Kira mengulurkan tangannya, meraih helaian rambut yang hanya berjarak lima sentimeter dari matanya, menyusuri helaian indahnya dengan sangat perlahan seolah ia bisa lebih merusaknya lebih dari ini. Kira memaku pandangannya pada kedua manik indah di atasnya. "Kenapa aku?" Ia berbisik.
"Karena kau adalah Kira Yamato," jawab Lacus. Ekspresinya serius.
"Apa itu berarti sesuatu?" tanya Kira awas, menarik tangannya.
"Tidak."
"Lalu kalau aku bukan manusia terpilih yang ditakdirkan menjadi jembatan antara ... 'kaummu' dan 'kaumku' atau semacamnya, hanya anak SMA biasa yang tidak penting ... kenapa?"
"Karena 'kau', Kira," jawab Lacus lembut, "seandainya kau memiliki nama berbeda, selama kau adalah kau, aku tetap ingin bersamamu."
Kira tidak langsung menjawab. "Meskipun kau harus menyaksikan kematianku?"
"Ya."
"Aku tidak mungkin menyakitimu seperti itu, La—"
"Kira," potongnya, "itu keputusanku."
Kira tersentak. Berbagai emosi yang bercampur terlihat jelas di wajahnya. Aku tidak pantas, Lacus langsung bisa membacanya, aku tidak pantas mendapatkan perasaan sedalam itu dan pengorbananmu ...
Lacus meraih tangan Kira dan meremasnya. Dia masih enggan melepaskan pandangannya dari mata violet itu meski rasa pedih menjengkelkan di belakang matanya dan cairan bening yang mengganggu mulai mengaburkan penglihatan dan membasahi pipi dan hidungnya.
Genggamannya pada tangan Kira semakin erat. Ini keputusanku.
Lacus tidak bisa menahan dirinya yang tersentak ketika sesuatu yang dingin menyentuh pipinya. Tangan kiri Kira berhenti di udara. Ketika Kira kembali mengangkat tangannya, Lacus membiarkan tangan yang besar itu menyeka air mata di pipinya. Lacus mengerjap beberapa kali, menyingkirkan air mata itu sebanyak mungkin dan kembali menatap Kira di bawahnya.
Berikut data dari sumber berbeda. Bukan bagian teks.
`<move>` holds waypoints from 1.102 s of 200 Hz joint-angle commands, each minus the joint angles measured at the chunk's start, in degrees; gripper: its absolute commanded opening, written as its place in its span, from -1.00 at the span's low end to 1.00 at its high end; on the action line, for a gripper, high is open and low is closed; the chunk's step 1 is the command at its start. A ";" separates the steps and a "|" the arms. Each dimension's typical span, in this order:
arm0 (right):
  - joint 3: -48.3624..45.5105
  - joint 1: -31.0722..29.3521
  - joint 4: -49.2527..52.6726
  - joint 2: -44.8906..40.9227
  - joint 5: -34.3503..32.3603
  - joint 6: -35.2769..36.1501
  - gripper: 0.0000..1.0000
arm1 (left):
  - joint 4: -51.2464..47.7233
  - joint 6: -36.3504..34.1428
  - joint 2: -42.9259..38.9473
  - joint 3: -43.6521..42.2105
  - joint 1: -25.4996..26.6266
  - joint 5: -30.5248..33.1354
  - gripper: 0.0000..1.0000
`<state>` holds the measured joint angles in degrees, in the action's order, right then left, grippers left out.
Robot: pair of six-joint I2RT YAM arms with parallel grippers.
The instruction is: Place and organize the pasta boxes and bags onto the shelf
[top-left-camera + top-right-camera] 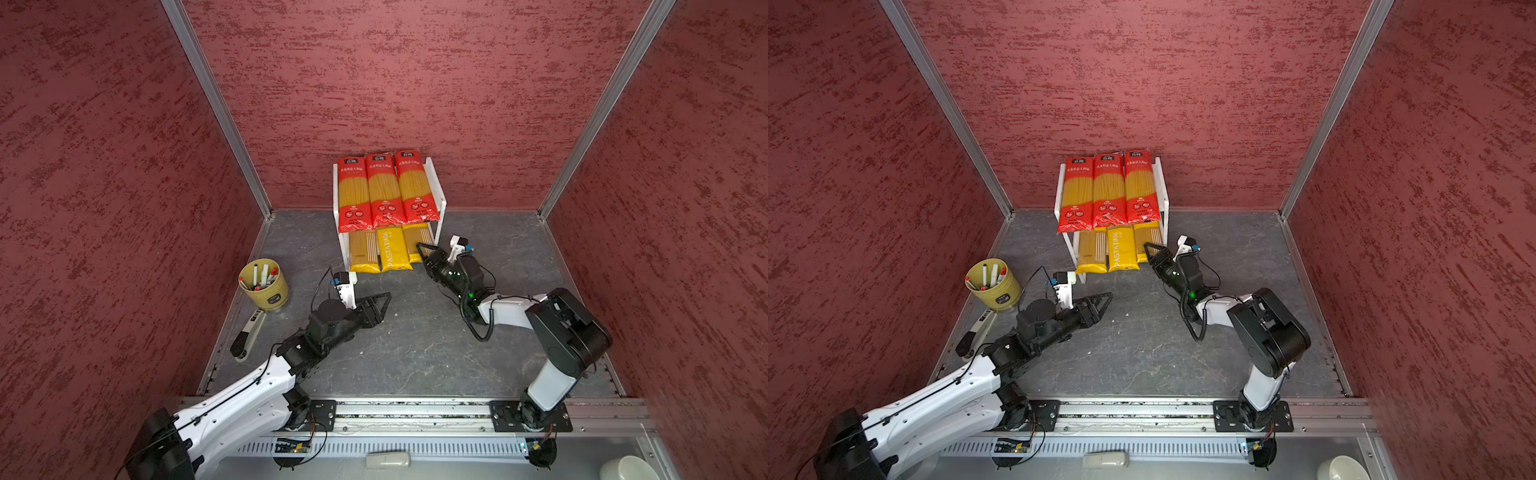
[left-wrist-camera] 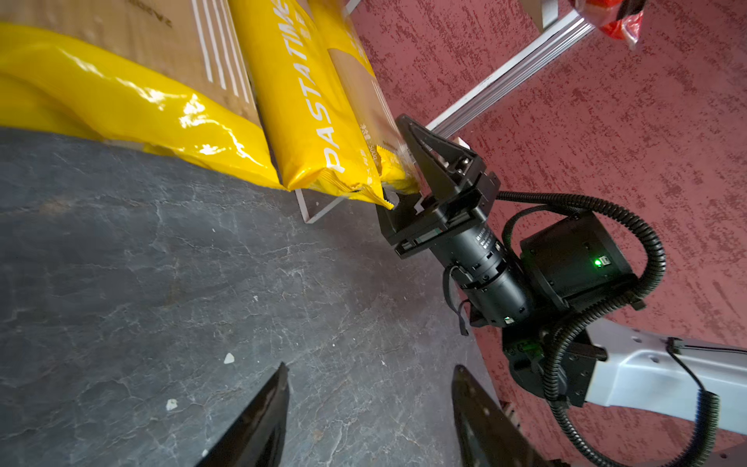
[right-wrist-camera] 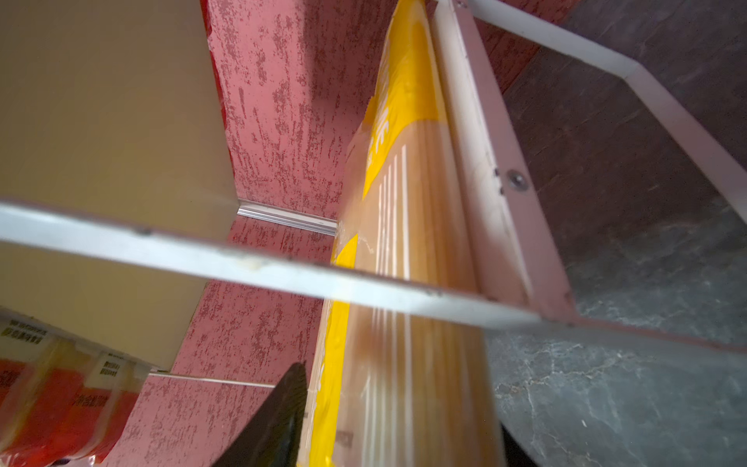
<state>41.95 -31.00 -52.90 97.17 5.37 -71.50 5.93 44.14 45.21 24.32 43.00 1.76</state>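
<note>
The white shelf [image 1: 441,199] [image 1: 1165,195] stands against the back wall. Three red pasta bags [image 1: 384,189] [image 1: 1108,189] lie side by side on its top board. Three yellow packs [image 1: 392,249] [image 1: 1121,249] lie on the lower tier, their near ends sticking out. My right gripper [image 1: 420,251] [image 1: 1148,251] [image 2: 400,165] [image 3: 398,408] is at the near end of the rightmost yellow pack [image 2: 364,105] [image 3: 412,323], jaws open on either side of it. My left gripper [image 1: 386,299] [image 1: 1108,298] [image 2: 370,368] hovers open over the grey floor in front of the shelf, nothing between its fingers.
A yellow-green cup of markers [image 1: 264,284] [image 1: 992,284] stands at the left wall. A black-and-white tool [image 1: 247,334] lies in front of the cup. The arms' rail [image 1: 415,409] runs along the front edge. Red walls close in three sides.
</note>
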 commanded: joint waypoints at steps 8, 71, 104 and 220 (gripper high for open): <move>-5.43 0.67 6.02 -8.16 1.90 5.98 0.21 | -7.11 -5.65 -2.83 2.18 0.10 3.09 0.30; -10.55 3.26 30.45 -30.28 -10.03 29.49 0.20 | -19.20 -19.01 -10.79 3.12 -0.20 14.96 0.36; -8.63 5.42 34.40 -35.96 -29.34 47.35 0.37 | -15.92 -31.16 -6.39 2.86 -2.21 27.60 0.40; -27.46 19.46 -1.16 -28.03 -48.19 67.67 0.57 | 27.25 -34.66 15.48 -11.09 -40.01 18.70 0.45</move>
<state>17.32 -15.05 -43.46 68.49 -42.83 -3.62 19.42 5.78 57.21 14.98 7.99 30.79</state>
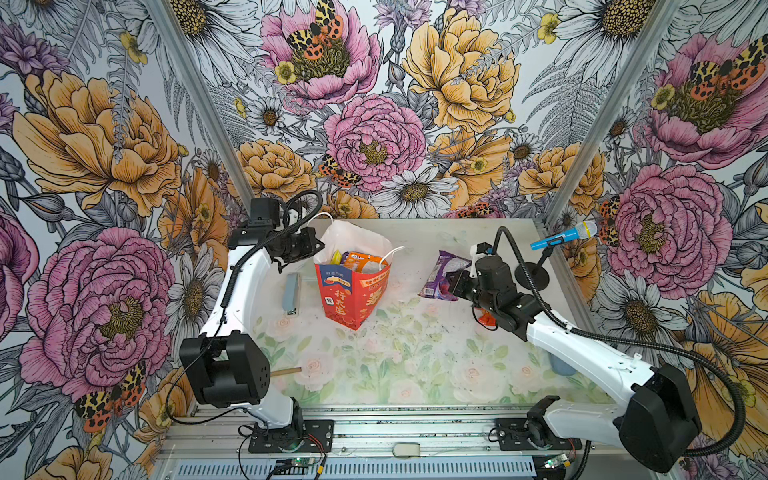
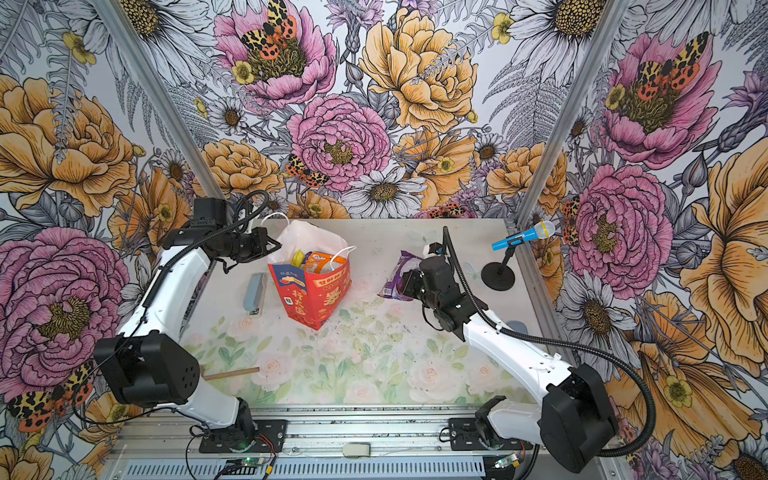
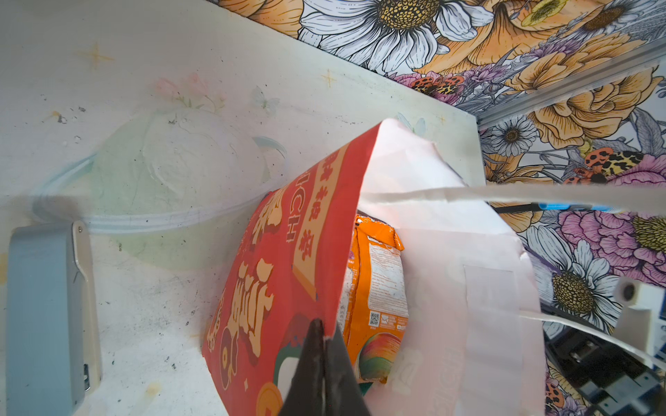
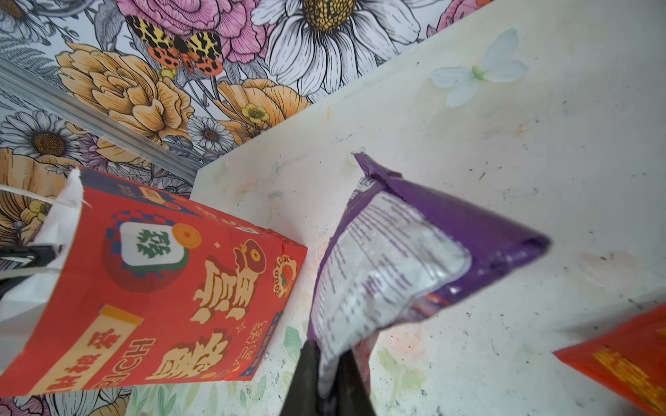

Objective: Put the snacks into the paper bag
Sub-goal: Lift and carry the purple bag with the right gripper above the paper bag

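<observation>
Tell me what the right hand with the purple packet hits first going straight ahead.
Probably the paper bag, near the rim facing it: the right hand, gripping the purple packet, points toward it. Height is unclear; it might pass over.

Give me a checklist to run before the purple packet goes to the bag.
1. Grip of right gripper on purple packet: ok, shut on its edge.
2. Grip of left gripper on paper bag rim: ok, pinching it.
3. Bag upright, mouth open: ok.
4. Room inside: cannot tell; orange packet sits near the top.
5. All other snacks bagged: not ok, a red packet lies on the table.
</observation>
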Tool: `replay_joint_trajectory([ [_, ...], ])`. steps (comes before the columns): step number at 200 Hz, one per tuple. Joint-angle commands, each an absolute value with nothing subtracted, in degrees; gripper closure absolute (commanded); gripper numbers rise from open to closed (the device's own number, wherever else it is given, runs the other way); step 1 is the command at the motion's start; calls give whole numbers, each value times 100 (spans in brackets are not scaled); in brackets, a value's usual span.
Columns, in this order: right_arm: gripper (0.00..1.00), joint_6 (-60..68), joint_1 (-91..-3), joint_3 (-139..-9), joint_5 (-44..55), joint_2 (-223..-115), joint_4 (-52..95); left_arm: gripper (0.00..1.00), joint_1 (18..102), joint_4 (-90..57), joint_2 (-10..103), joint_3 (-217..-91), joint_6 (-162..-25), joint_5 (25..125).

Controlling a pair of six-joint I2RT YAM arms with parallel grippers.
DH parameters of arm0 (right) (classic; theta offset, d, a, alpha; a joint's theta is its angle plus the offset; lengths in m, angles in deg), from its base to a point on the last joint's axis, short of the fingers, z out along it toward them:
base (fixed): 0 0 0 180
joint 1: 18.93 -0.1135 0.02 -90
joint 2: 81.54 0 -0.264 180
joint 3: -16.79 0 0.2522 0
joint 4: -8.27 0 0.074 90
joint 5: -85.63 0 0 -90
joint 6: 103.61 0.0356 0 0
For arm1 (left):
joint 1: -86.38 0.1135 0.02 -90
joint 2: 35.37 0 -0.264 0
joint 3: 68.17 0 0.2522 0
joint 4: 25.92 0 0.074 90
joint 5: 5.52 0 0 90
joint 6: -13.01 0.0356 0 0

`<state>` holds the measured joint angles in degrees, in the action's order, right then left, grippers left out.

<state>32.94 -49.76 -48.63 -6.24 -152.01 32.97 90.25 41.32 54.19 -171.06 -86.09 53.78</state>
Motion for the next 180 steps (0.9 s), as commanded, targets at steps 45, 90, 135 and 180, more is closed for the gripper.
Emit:
replay_joint_trajectory([
  [45,100,2912,-4988,-5926,-965,-15002,3236,100,8992,4111,5278,-17035,-8668,5407],
  [90,100,2695,-5018,-6849,-853,-15429,3131,100,8980,4111,5278,-17034,-8661,5398],
  [135,100,2472,-5166,-7761,-675,-15957,3034,100,8987,4112,5277,-17027,-8665,5400],
  [180,100,2209,-5566,-8697,-603,-16654,2985,100,8981,4113,5286,-17031,-8665,5426],
])
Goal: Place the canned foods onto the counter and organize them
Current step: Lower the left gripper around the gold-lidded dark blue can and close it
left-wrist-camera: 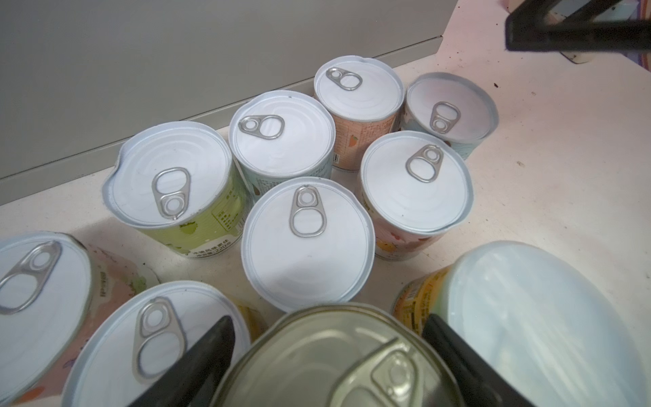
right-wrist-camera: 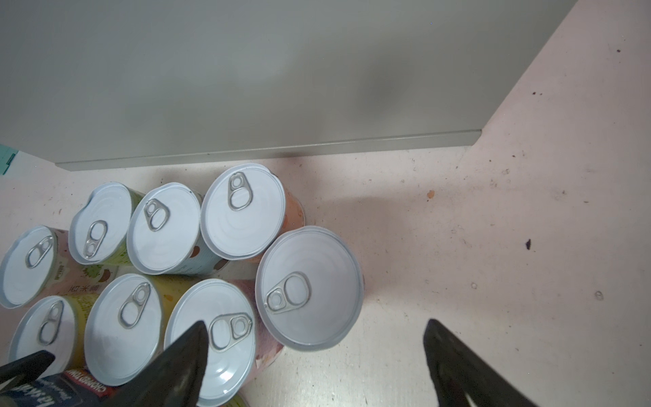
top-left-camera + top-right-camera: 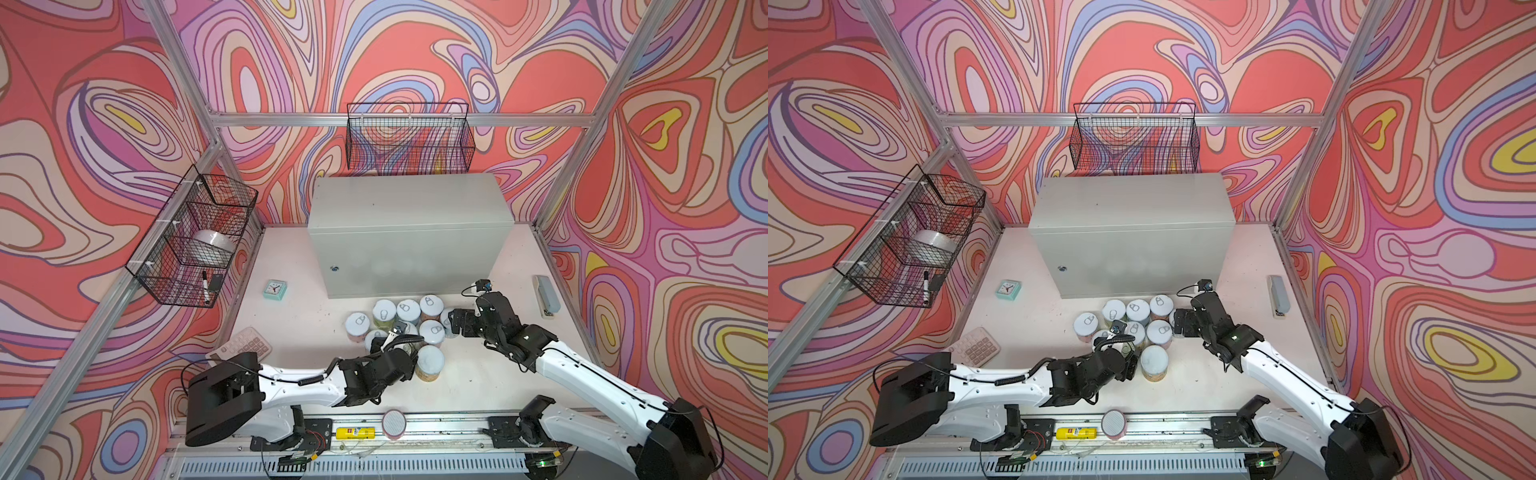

Kira tersenyum lembut. Tangan kanannya membalas genggaman Lacus.
Tawa Lacus pecah beserta gelombang air mata baru. Kira hanya menutup mata, menikmati nyanyian lonceng yang mengisi telinganya dan kehangatan yang melingkupi tangan dan hatinya.
DaCosta bersyukur dia masih belum akan mati hari ini.
.
.
.
.
OWARI
.
Oh, my, haiiiii Fuyuuuuu ternyata aku dapet yang punyamu lhooooo. Ahahahahaha. Maaf ya yang tadinya HighSchool!AU malah nyelip peri-peri begini. Aku rada bingung mau buat alasan potong rambutnya apa kalo dikaitin sama Kira dan kepikirannya malah ini hehe. Maaf juga kalo ternyata hasil akhirnya gak sesuai bayangan Fuyu, dan makasih untuk starting wave-nya yang jahil(?) dan sukses bikin mikir otak ahahaha. Welcome back to FGSI!
Oh, ya, mungkin beberapa readers bingung, jadi ini fic hasil dari ikutan TakaburChallenge. Semacam blind collaboration challenge gitu yang dirintis Ugya-kun Upaupa sama pindanglicious, makasih banyak untuk challenge super menariknya, fandom jadi rame berkat challenge dari kalian /terharu /woy.
Terima kasih untuk readers yang udah mampir dan baca sampai selesai! Have a good day, fellas!